Task directions:
Read the records below and copy each line that contains "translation".

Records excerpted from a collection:
───
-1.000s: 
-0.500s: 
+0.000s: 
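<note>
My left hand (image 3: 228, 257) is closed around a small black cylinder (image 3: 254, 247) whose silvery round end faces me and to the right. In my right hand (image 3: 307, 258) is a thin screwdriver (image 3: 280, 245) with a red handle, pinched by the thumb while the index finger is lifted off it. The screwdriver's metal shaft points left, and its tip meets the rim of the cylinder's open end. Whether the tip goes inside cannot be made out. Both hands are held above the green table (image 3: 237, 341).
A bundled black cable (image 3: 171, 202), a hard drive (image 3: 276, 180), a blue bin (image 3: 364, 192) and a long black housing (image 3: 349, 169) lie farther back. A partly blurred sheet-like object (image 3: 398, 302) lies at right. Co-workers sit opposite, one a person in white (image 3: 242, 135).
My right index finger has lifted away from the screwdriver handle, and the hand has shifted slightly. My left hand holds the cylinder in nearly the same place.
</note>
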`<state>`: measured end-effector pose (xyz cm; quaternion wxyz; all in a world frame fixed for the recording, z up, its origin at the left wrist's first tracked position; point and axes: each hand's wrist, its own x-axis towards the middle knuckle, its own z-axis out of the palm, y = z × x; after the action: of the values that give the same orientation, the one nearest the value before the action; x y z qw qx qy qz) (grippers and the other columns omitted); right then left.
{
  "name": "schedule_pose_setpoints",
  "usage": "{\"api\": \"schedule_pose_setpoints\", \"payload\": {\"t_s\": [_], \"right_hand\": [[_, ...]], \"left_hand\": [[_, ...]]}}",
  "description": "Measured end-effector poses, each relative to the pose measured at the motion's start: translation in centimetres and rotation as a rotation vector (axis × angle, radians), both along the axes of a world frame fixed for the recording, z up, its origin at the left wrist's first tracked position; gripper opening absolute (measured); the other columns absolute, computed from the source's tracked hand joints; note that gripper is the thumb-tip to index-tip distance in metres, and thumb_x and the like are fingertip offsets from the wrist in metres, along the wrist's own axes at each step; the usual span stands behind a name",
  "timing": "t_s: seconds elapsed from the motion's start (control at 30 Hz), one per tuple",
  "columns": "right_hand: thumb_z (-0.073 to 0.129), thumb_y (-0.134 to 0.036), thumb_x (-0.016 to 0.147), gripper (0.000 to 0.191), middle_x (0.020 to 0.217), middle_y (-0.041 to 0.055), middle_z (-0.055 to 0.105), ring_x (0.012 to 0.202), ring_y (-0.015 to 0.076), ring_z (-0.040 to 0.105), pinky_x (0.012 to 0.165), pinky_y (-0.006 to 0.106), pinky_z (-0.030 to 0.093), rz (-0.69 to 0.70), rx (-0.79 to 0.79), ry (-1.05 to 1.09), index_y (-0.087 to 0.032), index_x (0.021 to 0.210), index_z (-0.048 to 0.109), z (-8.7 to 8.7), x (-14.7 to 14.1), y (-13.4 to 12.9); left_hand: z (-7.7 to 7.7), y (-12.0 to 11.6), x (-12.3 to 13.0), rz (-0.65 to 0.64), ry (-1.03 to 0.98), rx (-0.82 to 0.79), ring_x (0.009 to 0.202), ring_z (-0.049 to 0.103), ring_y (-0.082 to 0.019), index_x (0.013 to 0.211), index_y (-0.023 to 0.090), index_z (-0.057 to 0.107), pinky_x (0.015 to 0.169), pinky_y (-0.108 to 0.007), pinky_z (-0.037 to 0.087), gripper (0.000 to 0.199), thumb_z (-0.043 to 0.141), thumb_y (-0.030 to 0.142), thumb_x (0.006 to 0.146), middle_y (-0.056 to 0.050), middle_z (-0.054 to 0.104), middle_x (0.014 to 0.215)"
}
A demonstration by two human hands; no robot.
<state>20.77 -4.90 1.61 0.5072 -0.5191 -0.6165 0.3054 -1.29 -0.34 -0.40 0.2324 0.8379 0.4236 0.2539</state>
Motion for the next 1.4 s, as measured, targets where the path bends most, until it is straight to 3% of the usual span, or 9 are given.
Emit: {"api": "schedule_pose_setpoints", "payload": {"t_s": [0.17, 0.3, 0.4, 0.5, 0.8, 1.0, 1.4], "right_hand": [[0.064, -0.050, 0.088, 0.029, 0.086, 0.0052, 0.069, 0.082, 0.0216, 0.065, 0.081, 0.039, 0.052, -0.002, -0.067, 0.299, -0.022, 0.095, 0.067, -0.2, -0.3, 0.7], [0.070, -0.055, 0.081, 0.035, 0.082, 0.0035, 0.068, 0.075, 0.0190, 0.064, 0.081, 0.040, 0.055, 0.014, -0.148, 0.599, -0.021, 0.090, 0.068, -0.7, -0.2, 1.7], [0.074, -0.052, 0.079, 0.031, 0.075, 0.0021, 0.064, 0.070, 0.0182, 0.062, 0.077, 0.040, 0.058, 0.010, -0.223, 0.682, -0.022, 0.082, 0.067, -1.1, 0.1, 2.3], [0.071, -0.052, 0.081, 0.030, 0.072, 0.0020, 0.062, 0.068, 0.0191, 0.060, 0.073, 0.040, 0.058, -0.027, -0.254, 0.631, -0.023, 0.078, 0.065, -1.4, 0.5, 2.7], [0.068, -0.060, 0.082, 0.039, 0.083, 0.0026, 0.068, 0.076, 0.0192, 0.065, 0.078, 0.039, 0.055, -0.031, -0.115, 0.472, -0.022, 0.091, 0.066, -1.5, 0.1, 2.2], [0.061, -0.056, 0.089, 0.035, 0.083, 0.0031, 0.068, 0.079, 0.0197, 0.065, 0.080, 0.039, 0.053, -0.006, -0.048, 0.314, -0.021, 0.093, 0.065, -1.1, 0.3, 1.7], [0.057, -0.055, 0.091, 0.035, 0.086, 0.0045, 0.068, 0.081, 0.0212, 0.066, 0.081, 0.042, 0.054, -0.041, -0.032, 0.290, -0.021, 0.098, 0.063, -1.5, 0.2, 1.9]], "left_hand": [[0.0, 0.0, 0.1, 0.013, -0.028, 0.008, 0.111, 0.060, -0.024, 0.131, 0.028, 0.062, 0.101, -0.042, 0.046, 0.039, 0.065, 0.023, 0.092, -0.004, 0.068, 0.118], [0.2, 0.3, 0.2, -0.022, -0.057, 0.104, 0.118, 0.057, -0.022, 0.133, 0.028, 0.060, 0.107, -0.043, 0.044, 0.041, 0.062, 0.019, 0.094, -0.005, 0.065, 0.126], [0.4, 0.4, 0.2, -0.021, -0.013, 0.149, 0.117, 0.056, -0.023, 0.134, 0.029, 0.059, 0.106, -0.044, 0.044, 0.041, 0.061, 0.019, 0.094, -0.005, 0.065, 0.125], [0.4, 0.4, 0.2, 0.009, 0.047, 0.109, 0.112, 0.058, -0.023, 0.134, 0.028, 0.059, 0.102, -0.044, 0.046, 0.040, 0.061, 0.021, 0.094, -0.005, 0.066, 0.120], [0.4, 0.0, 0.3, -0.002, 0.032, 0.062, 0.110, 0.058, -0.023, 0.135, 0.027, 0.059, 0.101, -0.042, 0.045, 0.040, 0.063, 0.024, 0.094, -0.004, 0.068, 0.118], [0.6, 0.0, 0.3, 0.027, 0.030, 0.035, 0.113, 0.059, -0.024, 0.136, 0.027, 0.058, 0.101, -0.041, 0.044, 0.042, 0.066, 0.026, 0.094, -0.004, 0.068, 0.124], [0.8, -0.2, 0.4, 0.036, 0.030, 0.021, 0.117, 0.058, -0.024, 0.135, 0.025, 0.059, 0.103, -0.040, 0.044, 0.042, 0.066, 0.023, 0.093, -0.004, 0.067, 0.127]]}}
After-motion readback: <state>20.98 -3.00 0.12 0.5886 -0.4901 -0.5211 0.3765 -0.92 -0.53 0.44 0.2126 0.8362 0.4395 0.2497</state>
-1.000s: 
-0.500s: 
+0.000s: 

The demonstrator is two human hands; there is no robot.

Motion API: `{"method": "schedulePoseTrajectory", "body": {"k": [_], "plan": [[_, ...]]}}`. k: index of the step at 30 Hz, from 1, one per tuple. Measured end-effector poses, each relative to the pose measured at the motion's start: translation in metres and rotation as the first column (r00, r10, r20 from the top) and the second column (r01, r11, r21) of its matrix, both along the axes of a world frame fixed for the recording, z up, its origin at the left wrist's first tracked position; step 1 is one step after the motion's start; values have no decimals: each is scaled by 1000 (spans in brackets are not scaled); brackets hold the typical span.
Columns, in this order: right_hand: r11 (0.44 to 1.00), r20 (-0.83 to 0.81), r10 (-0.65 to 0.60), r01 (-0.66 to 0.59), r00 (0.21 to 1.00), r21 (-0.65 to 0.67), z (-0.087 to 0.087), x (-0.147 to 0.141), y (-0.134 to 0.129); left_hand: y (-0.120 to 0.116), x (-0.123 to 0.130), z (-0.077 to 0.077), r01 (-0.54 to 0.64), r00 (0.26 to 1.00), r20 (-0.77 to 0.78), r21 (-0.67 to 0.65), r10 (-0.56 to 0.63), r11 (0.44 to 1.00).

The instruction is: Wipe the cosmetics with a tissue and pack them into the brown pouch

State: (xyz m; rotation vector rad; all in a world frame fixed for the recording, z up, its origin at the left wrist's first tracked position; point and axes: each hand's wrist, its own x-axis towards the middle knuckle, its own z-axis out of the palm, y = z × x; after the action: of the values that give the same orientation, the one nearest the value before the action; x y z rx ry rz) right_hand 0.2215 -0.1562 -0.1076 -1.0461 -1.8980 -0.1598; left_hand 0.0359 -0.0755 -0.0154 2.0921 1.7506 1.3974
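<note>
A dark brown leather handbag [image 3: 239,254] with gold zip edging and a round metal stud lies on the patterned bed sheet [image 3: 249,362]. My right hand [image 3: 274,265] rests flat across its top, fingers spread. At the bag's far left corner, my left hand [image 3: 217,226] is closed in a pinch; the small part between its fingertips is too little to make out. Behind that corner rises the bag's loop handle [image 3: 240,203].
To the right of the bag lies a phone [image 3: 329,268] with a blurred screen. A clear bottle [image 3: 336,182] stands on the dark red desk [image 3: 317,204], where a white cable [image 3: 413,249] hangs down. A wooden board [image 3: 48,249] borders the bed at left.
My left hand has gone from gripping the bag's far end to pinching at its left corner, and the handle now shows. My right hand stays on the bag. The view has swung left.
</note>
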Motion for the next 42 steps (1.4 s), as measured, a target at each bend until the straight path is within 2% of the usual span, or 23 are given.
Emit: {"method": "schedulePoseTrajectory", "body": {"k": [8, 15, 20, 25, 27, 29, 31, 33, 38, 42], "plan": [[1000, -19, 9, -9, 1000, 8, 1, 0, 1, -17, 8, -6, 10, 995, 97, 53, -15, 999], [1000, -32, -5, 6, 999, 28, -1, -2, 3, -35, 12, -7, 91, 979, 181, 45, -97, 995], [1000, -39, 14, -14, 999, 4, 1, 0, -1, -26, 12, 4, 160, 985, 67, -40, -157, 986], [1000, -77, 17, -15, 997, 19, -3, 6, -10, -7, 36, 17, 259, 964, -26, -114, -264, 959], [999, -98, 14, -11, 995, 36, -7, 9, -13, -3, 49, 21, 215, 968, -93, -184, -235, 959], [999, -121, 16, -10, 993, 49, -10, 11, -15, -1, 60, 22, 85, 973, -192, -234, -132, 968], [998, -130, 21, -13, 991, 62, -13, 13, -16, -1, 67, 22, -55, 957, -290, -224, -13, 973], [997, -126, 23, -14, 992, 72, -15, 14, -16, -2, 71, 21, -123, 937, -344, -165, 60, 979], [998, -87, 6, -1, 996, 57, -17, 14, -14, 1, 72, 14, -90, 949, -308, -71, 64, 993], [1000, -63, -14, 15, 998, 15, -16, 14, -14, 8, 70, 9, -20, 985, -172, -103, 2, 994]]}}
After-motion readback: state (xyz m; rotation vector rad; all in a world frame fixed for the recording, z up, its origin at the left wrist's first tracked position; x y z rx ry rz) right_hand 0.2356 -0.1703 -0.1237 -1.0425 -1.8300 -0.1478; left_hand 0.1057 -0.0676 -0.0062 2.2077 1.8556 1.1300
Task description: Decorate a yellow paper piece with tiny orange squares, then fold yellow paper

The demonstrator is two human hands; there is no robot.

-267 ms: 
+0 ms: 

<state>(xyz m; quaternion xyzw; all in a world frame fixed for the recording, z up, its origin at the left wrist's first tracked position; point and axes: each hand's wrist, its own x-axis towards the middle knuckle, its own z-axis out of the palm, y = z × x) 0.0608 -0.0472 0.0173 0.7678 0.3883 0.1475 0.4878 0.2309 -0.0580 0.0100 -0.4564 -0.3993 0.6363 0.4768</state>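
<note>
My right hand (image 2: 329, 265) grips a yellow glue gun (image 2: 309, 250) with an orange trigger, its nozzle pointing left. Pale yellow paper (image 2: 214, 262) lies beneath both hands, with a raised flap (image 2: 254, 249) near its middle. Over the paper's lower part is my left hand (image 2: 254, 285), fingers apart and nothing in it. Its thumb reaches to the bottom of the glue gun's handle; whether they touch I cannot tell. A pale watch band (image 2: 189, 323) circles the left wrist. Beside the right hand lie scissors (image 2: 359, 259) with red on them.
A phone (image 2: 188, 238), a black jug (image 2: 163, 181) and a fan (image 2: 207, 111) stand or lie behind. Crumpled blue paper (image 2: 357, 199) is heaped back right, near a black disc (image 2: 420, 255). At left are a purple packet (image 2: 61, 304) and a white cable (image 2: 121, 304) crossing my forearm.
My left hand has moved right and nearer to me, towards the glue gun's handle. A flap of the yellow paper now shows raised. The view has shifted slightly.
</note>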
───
Result of this task:
  "description": "Measured end-effector poses, each relative to the pose measured at the motion's start: translation in centimetres and rotation as a rotation vector (axis × angle, radians), both along the axes of a world frame fixed for the recording, z up, its origin at the left wrist's first tracked position; gripper opening absolute (measured); the other columns absolute, computed from the source's tracked hand joints; note that gripper is the thumb-tip to index-tip distance in metres, and thumb_x and the like are fingertip offsets from the wrist in metres, along the wrist's own axes at each step; the usual span stands behind a name",
Motion API: `{"method": "schedulePoseTrajectory", "body": {"k": [_], "plan": [[_, ...]]}}`. k: index of the step at 30 Hz, from 1, one per tuple. Measured end-effector poses, each relative to the pose measured at the motion's start: translation in metres and rotation as the first column (r00, r10, r20 from the top) and the second column (r01, r11, r21) of its matrix, both along the axes of a world frame fixed for the recording, z up, its origin at the left wrist's first tracked position; step 1 is one step after the motion's start; values have no decimals: each is scaled by 1000 (spans in brackets are not scaled); brackets hold the typical span.

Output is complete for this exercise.